Short-term reintervention of the target vessel was performed in 55 patients (4.1%), in most cases due to stenosis of the anastomosis, stenosis of the LAD distal to the anastomosis, or narrowing or kinking of the LIMA. These problems were managed by percutaneous transluminal coronary angioplasty/stent implantation in 10, reanastomosis through the primary minithoracotomy in 18, and 12 patients with difficult anatomic conditions had beating-heart reanastomosis through a median sternotomy. Reoperation by conventional bypass grafting with median sternotomy and cardiopulmonary bypass became necessary in 15 patients, most often because of severe calcification of the LAD (n = 5), severe circulatory depression on occlusion of the LAD (n = 3), or emergency reoperation (n = 2).

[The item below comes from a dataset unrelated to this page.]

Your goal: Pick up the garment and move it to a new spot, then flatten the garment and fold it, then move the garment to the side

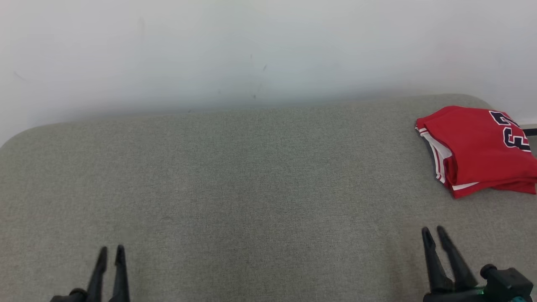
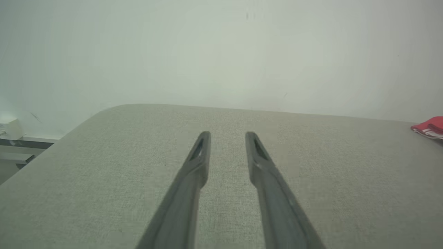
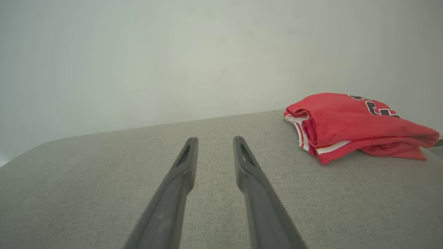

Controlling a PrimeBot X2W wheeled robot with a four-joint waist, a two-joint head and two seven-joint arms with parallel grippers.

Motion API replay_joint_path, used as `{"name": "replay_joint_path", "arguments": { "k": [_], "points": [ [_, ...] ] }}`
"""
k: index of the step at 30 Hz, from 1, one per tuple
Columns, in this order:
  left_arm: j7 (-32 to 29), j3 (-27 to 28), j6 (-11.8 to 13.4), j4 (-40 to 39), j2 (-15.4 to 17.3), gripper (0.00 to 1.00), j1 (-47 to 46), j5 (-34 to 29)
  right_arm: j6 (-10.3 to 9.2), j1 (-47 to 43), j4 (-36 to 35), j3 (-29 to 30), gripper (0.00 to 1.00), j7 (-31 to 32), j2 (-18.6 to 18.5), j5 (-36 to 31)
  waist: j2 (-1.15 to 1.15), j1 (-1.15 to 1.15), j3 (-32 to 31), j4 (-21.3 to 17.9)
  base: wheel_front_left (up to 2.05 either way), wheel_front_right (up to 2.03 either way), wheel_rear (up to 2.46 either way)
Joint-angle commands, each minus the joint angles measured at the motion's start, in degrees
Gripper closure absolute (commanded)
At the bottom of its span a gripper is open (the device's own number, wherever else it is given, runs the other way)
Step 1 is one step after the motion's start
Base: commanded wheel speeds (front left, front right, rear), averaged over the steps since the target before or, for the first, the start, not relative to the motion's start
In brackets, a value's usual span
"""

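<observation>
left jaws: the left gripper [image 1: 111, 249] has its two fingers spread with nothing between them, hanging over the near-left of the grey padded top [image 1: 251, 188].
right jaws: same deal. The right gripper [image 1: 433, 230] has its fingers apart and empty, at the near-right, tips pointing toward the far side.
garment: the red jersey [image 1: 478, 151], with white trim and dark lettering, lies folded in a stack at the far-right end. It's well apart from both grippers and closer to the right one.
where we're at: my guess is it's already folded and parked at the side, so pretty much done.
what could bite: the stack looks loose, with the layers splaying at its left edge. If a gripper went back in and pinched just the top layer, the fold would probably peel open.
also: it sits near the far-right rounded corner, so a sideways shove could slide it off.
backdrop: plain white wall [image 1: 251, 50] along the far edge.
</observation>
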State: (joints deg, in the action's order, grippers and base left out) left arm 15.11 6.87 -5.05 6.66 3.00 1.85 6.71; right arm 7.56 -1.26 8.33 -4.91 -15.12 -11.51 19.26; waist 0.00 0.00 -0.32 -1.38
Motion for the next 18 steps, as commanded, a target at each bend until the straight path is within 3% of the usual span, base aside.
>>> {"name": "replay_joint_path", "arguments": {
  "k": [1,3,18],
  "points": [
    [-0.2,0.0,0.0,1.1,-0.2,1.00,0.2,0.3,0.00,-0.4,0.8,-0.1,1.00,0.1,0.3,0.3,0.00,0.00,0.0,0.0,0.00,0.00,0.00],
    [-0.3,-0.1,0.0,2.2,-0.5,1.00,0.9,0.3,0.00,-1.1,1.9,-0.3,1.00,0.1,0.6,0.3,0.00,0.00,0.0,0.0,0.00,0.00,0.00],
    [-4.7,0.0,-0.5,3.4,-0.4,1.00,-1.2,17.2,-0.02,0.8,2.6,1.6,1.00,4.0,1.8,15.1,0.00,0.00,0.0,0.2,0.00,0.00,0.00]
  ]
}}
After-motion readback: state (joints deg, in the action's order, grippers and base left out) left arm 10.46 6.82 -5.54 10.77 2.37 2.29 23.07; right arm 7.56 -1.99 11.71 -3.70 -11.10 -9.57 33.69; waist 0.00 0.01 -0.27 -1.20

A left main dissection occurred in 1 patient during angiography, which necessitated bypass grafting to the circumflex artery (LIMA-LAD bypass patent), and 1 patient with posterior myocardial infarction due to acute stent thrombosis required urgent revascularization of the right coronary artery. Three patients who were originally planned as hybrid procedures and had occlusion of the LAD bypass received conventional multivessel bypass grafting.

Perioperative Mortality and Complications
Early postoperative mortality was 0.8% (11 patients with a mean predicted mortality of 18.6%) and compared favorably with the preoperatively calculated predicted mortality of 3.6%. One patient died of perforated duodenal ulcer, 2 from pulmonary embolism, 2 from acute respiratory failure with electromechanical decoupling, and 6 died of cardiac causes.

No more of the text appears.